ACTIVITY: Restate the whole listing exactly.
--- START ---
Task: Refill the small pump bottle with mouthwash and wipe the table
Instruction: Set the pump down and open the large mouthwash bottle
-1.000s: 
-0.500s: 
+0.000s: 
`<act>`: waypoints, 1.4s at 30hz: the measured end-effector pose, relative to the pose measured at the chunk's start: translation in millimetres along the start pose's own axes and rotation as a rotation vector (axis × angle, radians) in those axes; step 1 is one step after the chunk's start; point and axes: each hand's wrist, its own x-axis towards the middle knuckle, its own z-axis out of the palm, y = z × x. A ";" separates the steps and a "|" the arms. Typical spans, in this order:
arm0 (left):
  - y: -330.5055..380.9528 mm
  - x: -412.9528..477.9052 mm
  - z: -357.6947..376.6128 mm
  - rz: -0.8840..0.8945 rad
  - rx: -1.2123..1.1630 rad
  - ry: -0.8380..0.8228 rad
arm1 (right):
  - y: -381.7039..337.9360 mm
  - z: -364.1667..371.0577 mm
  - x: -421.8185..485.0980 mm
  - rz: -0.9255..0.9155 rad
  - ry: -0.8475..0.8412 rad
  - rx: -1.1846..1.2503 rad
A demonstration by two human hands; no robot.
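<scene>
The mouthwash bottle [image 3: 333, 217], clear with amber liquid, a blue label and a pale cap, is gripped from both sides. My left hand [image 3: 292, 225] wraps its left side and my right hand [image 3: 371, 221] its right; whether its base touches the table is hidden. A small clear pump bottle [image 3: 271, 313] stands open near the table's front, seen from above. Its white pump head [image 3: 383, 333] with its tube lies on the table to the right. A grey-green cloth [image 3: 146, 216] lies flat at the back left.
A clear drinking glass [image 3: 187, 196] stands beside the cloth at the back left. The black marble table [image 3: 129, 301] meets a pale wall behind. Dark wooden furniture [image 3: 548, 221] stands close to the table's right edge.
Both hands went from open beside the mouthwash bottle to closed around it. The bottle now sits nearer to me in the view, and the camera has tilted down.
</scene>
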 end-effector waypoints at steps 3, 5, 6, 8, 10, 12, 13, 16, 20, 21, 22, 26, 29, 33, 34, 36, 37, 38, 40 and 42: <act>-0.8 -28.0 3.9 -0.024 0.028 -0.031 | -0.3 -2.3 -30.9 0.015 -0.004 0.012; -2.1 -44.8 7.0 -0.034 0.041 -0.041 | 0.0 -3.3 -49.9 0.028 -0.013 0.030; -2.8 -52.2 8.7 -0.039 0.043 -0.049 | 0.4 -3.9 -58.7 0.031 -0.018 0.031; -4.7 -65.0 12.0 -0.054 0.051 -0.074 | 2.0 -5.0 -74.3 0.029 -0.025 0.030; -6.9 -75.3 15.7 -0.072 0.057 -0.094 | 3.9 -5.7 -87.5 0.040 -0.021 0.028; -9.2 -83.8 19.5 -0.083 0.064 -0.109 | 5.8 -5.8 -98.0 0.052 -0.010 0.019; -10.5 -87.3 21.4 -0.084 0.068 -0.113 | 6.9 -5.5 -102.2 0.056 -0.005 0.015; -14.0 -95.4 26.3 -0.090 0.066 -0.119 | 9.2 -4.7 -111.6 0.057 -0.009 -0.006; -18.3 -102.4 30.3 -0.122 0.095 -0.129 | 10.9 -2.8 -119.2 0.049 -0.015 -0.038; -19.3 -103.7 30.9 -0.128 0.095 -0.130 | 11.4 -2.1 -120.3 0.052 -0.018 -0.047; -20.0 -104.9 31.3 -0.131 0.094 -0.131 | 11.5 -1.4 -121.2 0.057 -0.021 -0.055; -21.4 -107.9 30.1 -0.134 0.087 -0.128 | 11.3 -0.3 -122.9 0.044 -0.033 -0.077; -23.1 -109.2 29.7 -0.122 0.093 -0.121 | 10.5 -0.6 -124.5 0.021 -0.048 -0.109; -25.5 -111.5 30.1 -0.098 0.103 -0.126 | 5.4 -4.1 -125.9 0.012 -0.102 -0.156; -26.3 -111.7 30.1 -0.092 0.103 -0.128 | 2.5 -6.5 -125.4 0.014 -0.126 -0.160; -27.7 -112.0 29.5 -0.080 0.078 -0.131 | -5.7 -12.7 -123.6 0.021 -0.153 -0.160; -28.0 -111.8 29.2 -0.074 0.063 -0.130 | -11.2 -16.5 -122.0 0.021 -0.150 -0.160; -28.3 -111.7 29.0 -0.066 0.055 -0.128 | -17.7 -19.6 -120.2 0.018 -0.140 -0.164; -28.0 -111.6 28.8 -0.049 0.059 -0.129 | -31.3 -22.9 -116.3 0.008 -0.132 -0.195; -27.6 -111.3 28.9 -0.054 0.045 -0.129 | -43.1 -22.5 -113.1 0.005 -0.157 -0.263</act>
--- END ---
ANSWER SECTION:
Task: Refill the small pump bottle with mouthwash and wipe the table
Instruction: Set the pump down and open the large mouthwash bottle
-1.000s: 
-0.500s: 
+0.000s: 
`<act>`: waypoints, 1.4s at 30hz: the measured end-effector pose, relative to the pose measured at the chunk's start: translation in millimetres along the start pose's own axes and rotation as a rotation vector (axis × angle, radians) in those axes; step 1 is one step after the chunk's start; point and axes: each hand's wrist, its own x-axis towards the middle knuckle, its own z-axis out of the palm, y = z × x. A ";" separates the steps and a "|" the arms. Typical spans, in this order:
arm0 (left):
  - y: -330.5055..380.9528 mm
  - x: -412.9528..477.9052 mm
  - z: -357.6947..376.6128 mm
  - rz: -0.8840..0.8945 rad
  - rx: -1.2123..1.1630 rad
  - ry: -0.8380..0.8228 rad
arm1 (right):
  - y: -381.7039..337.9360 mm
  - z: -364.1667..371.0577 mm
  - x: -421.8185..485.0980 mm
  - rz: -0.9255..0.9155 rad
  - ry: -0.8475..0.8412 rad
  - rx: -1.1846..1.2503 rad
A demonstration by two human hands; no robot.
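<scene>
The mouthwash bottle [image 3: 333, 217], clear with amber liquid, a blue label and a pale cap, is gripped from both sides. My left hand [image 3: 292, 225] wraps its left side and my right hand [image 3: 371, 221] its right; whether its base touches the table is hidden. A small clear pump bottle [image 3: 271, 313] stands open near the table's front, seen from above. Its white pump head [image 3: 383, 333] with its tube lies on the table to the right. A grey-green cloth [image 3: 146, 216] lies flat at the back left.
A clear drinking glass [image 3: 187, 196] stands beside the cloth at the back left. The black marble table [image 3: 129, 301] meets a pale wall behind. Dark wooden furniture [image 3: 548, 221] stands close to the table's right edge.
Both hands went from open beside the mouthwash bottle to closed around it. The bottle now sits nearer to me in the view, and the camera has tilted down.
</scene>
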 end-effector waypoints at steps 3, 5, 6, 8, 10, 12, 13, 16, 20, 21, 22, 26, 29, 33, 34, 36, 37, 38, 40 and 42: <act>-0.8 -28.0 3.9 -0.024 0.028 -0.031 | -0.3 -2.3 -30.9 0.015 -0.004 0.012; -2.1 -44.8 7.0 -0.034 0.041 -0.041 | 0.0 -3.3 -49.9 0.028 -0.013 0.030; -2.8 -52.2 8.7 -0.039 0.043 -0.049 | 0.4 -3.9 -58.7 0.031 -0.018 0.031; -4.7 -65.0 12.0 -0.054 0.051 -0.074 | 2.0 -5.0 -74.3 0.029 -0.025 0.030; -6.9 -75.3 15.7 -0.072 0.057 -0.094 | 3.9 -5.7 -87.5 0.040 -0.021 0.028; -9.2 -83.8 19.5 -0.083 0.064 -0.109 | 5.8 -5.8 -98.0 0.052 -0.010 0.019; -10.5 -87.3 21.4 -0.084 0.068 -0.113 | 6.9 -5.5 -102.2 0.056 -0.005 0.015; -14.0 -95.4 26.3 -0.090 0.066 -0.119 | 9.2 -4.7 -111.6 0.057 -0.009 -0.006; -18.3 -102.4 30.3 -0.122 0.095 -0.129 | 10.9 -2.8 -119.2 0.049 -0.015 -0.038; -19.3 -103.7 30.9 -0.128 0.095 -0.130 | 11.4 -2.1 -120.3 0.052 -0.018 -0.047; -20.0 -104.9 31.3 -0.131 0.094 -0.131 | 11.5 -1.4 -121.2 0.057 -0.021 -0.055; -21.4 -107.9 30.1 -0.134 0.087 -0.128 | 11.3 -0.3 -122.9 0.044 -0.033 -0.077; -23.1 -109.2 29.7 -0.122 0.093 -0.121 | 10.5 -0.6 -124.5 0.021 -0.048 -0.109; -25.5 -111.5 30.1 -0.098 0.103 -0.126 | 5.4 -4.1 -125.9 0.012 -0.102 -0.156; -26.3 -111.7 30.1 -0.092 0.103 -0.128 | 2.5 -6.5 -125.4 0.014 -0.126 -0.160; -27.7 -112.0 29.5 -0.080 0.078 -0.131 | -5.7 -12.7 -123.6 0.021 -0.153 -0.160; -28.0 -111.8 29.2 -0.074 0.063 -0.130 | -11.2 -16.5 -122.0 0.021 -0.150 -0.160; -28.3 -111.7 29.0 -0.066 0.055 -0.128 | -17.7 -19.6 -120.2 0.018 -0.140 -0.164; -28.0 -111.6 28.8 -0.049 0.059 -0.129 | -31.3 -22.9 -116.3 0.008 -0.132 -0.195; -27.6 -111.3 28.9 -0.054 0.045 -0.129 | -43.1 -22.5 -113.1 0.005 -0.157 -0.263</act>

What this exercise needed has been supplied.